Tribune

Remember Miles à Vienne

Créateur de Jazz à Vienne, Jean-Paul Boutellier nous raconte les venues de Miles Davis au festival.


Jean-Paul Boutellier est le créateur et le programmateur de Jazz à Vienne. Il a reçu Miles Davis quatre fois en 1984, 1985, 1989 et 1991. Il nous parle du concert de 1984 qui a apporté une belle notoriété à ce festival né trois ans plus tôt.

Jean-Paul Boutellier :

C’était le retour de Miles après quelques années d’absence. Le festival n’était pas tellement équipé en matière d’accueil et, pour nous, il était une sorte de rock-star. Cela nous inquiétait de le recevoir, je l’avais croisé alors qu’il jouait avec Herbie Hancock à la fin des années 60 et, à cette époque, il était inabordable. J’ai été très surpris en fin de compte car je suis tombé sur une personnalité très attachante. Quand il est arrivé, il voulait connaître le programme du festival qu’il a commenté devant moi de façon très positive. Ça m’a frappé. Particulièrement lorsqu’il a vu que Jay Jay Johnson jouait le lendemain. J’ai assisté à leur conversation téléphonique : c’était extraordinaire, ces deux musiciens de hard bop discutaient comme s’ils s’étaient quittés la veille alors que ça faisait plusieurs dizaines d’années qu’ils ne s’étaient pas revus ! Ce qui montrait que Miles était très proche de ce milieu.

Une autre anecdote : à la suite d’une conférence de presse à Lyon à laquelle il y avait beaucoup de monde (notamment la presse parisienne : Le Monde, Libé, …), je récupère Miles pour aller faire les balances à Vienne. Il me dit : “C’est quand même bizarre, ils m’ont parlé de voitures, de femmes, de cinéma, de dessin, de haute-couture et pas un ne m’a parlé de musique ! Je suis pourtant musicien !” Sa réaction était surprenante au vu de ce qu’on racontait sur lui à l’époque. Il était toujours dans un monde de musique et je crois que c’est ce qu’il a toujours voulu défendre.
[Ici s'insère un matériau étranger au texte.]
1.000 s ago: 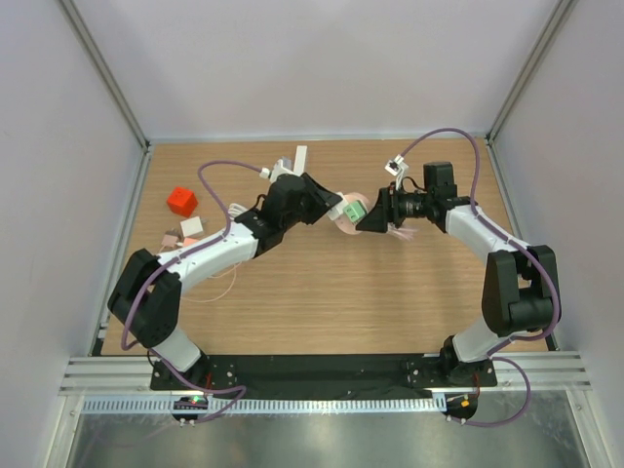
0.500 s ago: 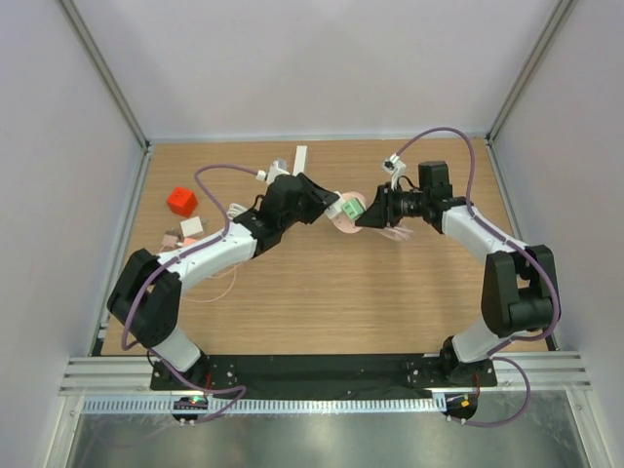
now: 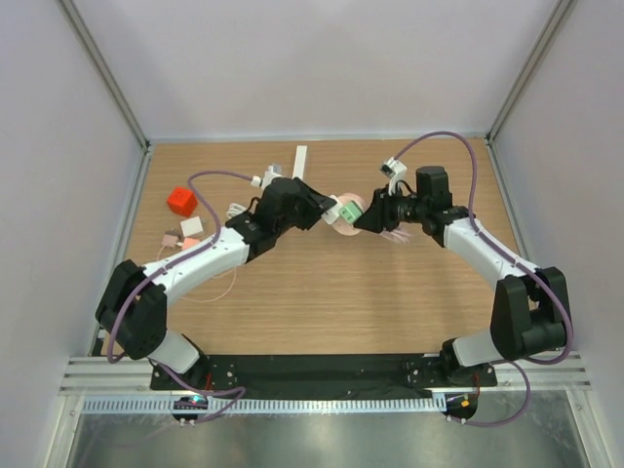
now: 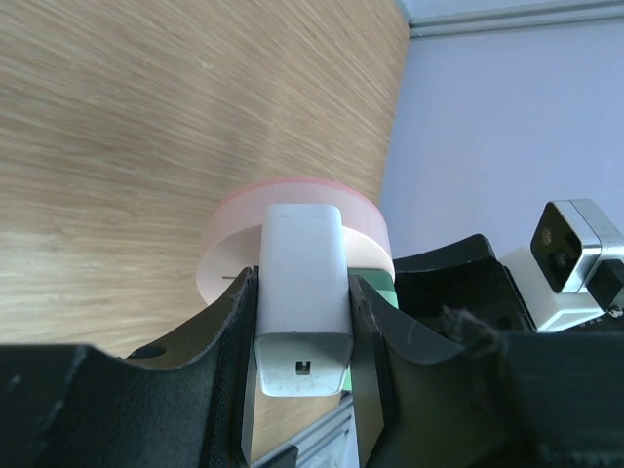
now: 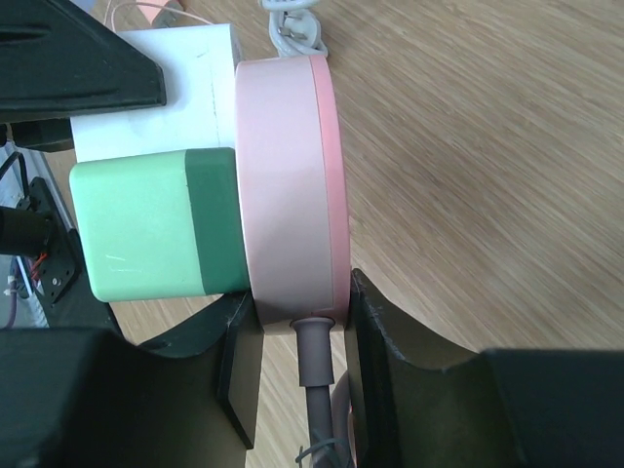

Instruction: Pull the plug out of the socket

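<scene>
Socket [image 5: 288,185]: pink, round, upper centre of the top view, between both arms.
White plug [image 4: 302,244]: seated in the socket face, not yet pulled off.
Green plug [image 5: 156,224]: seated in the same face, just beside the white plug.
Cord [image 5: 312,366]: grey, leaves the socket rim.
Left pincer [image 4: 303,292]: clenched on the white plug's sides.
Right pincer [image 5: 297,312]: clamped across the socket rim, astride the cord.
Desk [image 3: 292,292]: wood grain.
Red block [image 3: 181,201]: left of frame, well apart from the socket.
</scene>
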`<state>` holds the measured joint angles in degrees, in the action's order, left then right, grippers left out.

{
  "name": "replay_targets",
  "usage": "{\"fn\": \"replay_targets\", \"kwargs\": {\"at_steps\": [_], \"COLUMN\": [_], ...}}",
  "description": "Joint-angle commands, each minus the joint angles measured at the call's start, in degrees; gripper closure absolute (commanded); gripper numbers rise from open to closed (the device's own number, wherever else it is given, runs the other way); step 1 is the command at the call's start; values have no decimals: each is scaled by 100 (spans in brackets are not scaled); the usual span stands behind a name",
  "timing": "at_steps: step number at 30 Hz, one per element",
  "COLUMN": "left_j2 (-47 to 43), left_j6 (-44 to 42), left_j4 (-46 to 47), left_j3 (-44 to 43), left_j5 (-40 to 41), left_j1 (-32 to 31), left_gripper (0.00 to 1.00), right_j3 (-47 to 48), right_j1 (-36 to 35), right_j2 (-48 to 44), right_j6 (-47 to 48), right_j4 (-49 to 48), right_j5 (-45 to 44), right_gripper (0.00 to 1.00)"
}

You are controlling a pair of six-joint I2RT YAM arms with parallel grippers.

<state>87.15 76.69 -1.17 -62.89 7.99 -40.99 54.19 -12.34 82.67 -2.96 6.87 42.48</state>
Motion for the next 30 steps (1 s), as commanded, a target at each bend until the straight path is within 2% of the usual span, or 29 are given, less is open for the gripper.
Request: {"fn": "replay_targets", "kwargs": {"at_steps": [1,3,4,5,8,10,12,16,19,20,22,23,24,25,26,27,28,30], "left_j2": [-656,-647,-595,-533,-305,-296,-409,-743,-928,-937,-815,-788,-779,-796,-901,-954,-981,-972], "left_j6": [356,-20,-170,-250,-5,101,136,-399,-1101,-1660,-2234,-2498,-2640,-2702,-2729,-2433,-2221,-2079], "left_j4": [-279,53,621,975,1523,1384,1077,-896,-1865,-2104,-2727,-2792,-2740,-2296,-1830,-1286,-611,-463], "left_j3": [-390,-312,-259,-189,84,216,269,-230,-565,-871,-1110,-1102,-1007,-832,-604,-44,100,120], "left_j5": [-470,-1094,-1933,-2368,-3362,-3427,-3069,-1690,-486,-230,472,449,232,-119,-1488,-1998,-2351,-2653], "left_j1": [161,319,416,512,829,874,874,847,698,646,417,425,469,530,601,653,715,751], "left_gripper": [100,100,100,100,100,100,100,100,100,100,100,100,100,100,100,100,100,100], "right_j3": [-93,-85,-84,-93,-155,-172,-207,-216,-234,-243,-251,-251,-269,-269,-295,-304,-313,-339], "right_j1": [364,416,443,469,504,522,539,592,636,654,663,671,697,698,724,759,777,821], "right_j2": [-94,-59,-50,-50,-111,-181,-208,-199,-190,-182,-164,-173,-173,-181,-190,-208,-208,-208], "right_j6": [111,103,85,68,-3,6,-11,-38,-90,-108,-152,-161,-170,-196,-196,-213,-231,-275], "right_j4": [-362,-362,-362,-371,-450,-494,-529,-547,-573,-582,-608,-617,-626,-643,-652,-661,-661,-661], "right_j5": [-2068,-1964,-1911,-1840,-1831,-1909,-1919,-1954,-1963,-1963,-1945,-1954,-1963,-1971,-1972,-1928,-1910,-1858], "right_gripper": [99,99,99,99,99,99,99,99,99,99,99,99,99,99,99,99,99,99]}}
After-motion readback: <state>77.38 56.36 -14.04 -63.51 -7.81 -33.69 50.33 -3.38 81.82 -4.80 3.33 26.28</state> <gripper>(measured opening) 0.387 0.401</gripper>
Il était très sympa et très direct. Ce qui s’est prolongé les années suivantes puisqu’il était assez heureux de venir à Jazz à Vienne. Notamment lorsque le restaurant de la Pyramide a rouvert : il appréciait beaucoup cette table. Il était vraiment à son aise et ne nous a jamais embêtés pour des histoires de loges, de limitations de photos ou autre. Je tiens à le dire : Miles était beaucoup plus attachant que l’image qu’une certaine presse - la presse de jazz de l’époque y compris - donnait de lui. Il était très proche de ses musiciens ou même des organisateurs. Dès l’instant où il sentait qu’on aimait cette musique et qu’on avait tout fait pour que celle-ci soit partagée par le plus grand nombre, c’était, pour lui, le plus important, le reste ne l’intéressait pas ».

Si je dois retenir un disque de lui ce serait Kind Of Blue, musique éternelle, disque intemporel.

par Christophe Charpenel // Publié le 27 septembre 2016
P.-S. :

Les musiciens de Miles Davis en 1984 à Jazz à Vienne pour l’album We Want Miles : Bob Berg (s), John Scofield (g), Robert Irving III (claviers), Darryl Jones (b), Al Foster (dm), Steve Thornton (perc.)